The 0.511 MeV gamma-ray photons travel outwards from the annihilation site, passing through the surrounding tissue until they exit the body.

• The patient is placed within a large ring of detectors (often scintillation crystals paired with photomultiplier tubes).
• When a gamma ray hits a detector, it produces a tiny flash of light, which is converted into an electrical signal.

4.2 Coincidence Detection

Since the two gamma photons travel in opposite directions, they hit two detectors on opposite sides of the ring at almost exactly the same time (this is called temporal coincidence).

The PET scanner electronics are programmed to look only for these coincidence events.

• If Detector A and Detector B register hits simultaneously (within a tiny time window, usually nanoseconds), the scanner assumes the annihilation must have occurred somewhere along the line of response (LOR) connecting A and B.

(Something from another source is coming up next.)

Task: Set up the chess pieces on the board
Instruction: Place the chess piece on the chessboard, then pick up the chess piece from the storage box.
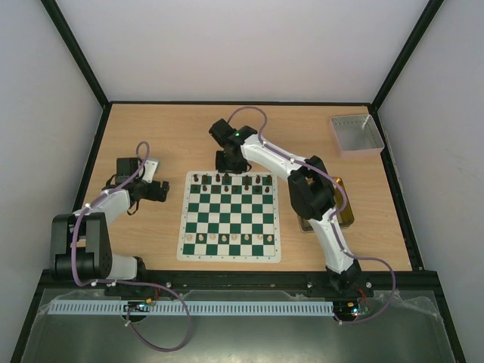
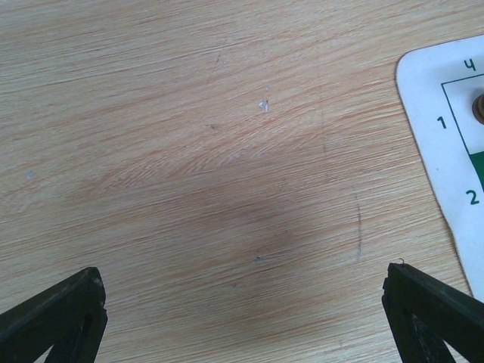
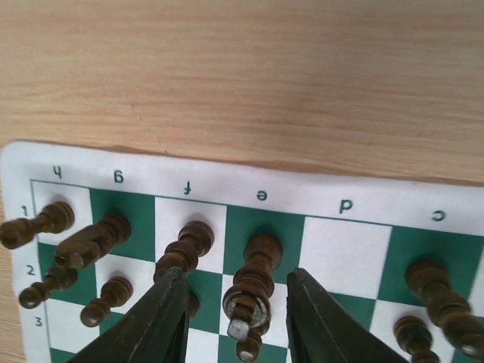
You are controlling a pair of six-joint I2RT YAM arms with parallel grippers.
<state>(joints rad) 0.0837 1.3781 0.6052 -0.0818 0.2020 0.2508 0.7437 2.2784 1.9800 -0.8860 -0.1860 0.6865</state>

4.3 Creating the Image (Syllabus 24.3.6)

By processing thousands of these coincidence events and recording the exact arrival times of the photons at the detectors, a detailed 3D image can be reconstructed.

• Tracer Concentration: A region of the body that shows a high density of detected LORs indicates a high concentration of the tracer.
• Medical Significance: High tracer concentration means high metabolic activity. This is extremely useful for identifying fast-growing tumors, mapping brain activity, or assessing heart function.
• Image Quality: The final image is essentially a map showing the spatial distribution of the annihilation events.